◆ Exercise directions
Return every line below exactly.

◆ Data block
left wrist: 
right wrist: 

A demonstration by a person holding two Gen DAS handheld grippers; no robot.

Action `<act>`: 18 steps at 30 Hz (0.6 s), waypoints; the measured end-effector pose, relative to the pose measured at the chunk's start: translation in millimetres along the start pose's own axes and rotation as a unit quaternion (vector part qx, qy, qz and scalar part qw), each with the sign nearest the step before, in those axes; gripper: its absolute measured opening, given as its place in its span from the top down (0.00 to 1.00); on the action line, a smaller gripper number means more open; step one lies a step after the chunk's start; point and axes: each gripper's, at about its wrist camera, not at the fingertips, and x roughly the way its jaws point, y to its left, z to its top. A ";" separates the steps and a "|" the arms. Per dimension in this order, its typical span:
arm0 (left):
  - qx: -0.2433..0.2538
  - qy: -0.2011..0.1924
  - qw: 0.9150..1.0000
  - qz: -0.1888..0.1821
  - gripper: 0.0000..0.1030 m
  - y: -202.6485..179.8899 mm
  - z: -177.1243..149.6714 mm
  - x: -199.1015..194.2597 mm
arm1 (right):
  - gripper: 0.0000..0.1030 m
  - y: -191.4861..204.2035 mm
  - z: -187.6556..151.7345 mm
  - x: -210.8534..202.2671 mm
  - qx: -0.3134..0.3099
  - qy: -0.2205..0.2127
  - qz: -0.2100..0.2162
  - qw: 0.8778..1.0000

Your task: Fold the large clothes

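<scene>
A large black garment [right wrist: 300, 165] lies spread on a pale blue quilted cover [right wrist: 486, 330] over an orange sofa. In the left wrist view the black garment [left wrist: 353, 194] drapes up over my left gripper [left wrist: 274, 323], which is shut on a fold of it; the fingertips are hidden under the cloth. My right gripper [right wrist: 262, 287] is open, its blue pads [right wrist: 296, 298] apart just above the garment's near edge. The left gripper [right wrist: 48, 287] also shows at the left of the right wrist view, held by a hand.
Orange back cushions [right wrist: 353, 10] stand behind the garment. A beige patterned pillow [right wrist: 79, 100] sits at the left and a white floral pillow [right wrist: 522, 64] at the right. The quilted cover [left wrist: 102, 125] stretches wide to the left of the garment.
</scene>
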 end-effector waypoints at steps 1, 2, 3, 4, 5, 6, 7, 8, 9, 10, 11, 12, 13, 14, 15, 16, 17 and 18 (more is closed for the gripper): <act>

◆ Solution
left wrist: 
right wrist: 

A demonstration by a person holding two Gen DAS handheld grippers; no robot.

Action `<act>`: 18 steps at 30 Hz (0.6 s), waypoints; the measured end-effector pose, relative to the pose measured at the chunk's start: translation in millimetres along the start pose's own axes and rotation as a unit quaternion (vector part qx, qy, qz and scalar part qw), each with the sign nearest the step before, in those axes; gripper: its absolute measured opening, given as its place in its span from the top down (0.00 to 1.00); on the action line, a smaller gripper number means more open; step one lies a step after the chunk's start; point and axes: each gripper's, at about its wrist camera, not at the fingertips, and x roughly the way its jaws point, y to its left, z to its top. A ";" separates the steps and a "|" the arms. Per dimension in this order, its typical span:
arm0 (left):
  - qx: -0.2433..0.2538
  - qy: -0.2011..0.1924
  - qw: 0.9150..1.0000
  - qz: -0.1888..0.1821
  - gripper: 0.0000..0.1030 m
  - y: -202.6485..179.8899 mm
  - z: -177.1243..149.6714 mm
  - x: -199.1015..194.2597 mm
arm1 (right):
  - gripper: 0.0000..0.1030 m
  - y: -191.4861..204.2035 mm
  - z: -187.6556..151.7345 mm
  - x: -210.8534..202.2671 mm
  - qx: -0.3134..0.3099
  - qy: -0.2205..0.2127
  - qz: -0.2100..0.2162
  - qw: 0.8778..1.0000

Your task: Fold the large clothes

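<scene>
A large black garment [right wrist: 300, 165] lies spread on a pale blue quilted cover [right wrist: 486, 330] over an orange sofa. In the left wrist view the black garment [left wrist: 353, 194] drapes up over my left gripper [left wrist: 274, 323], which is shut on a fold of it; the fingertips are hidden under the cloth. My right gripper [right wrist: 262, 287] is open, its blue pads [right wrist: 296, 298] apart just above the garment's near edge. The left gripper [right wrist: 48, 287] also shows at the left of the right wrist view, held by a hand.
Orange back cushions [right wrist: 353, 10] stand behind the garment. A beige patterned pillow [right wrist: 79, 100] sits at the left and a white floral pillow [right wrist: 522, 64] at the right. The quilted cover [left wrist: 102, 125] stretches wide to the left of the garment.
</scene>
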 end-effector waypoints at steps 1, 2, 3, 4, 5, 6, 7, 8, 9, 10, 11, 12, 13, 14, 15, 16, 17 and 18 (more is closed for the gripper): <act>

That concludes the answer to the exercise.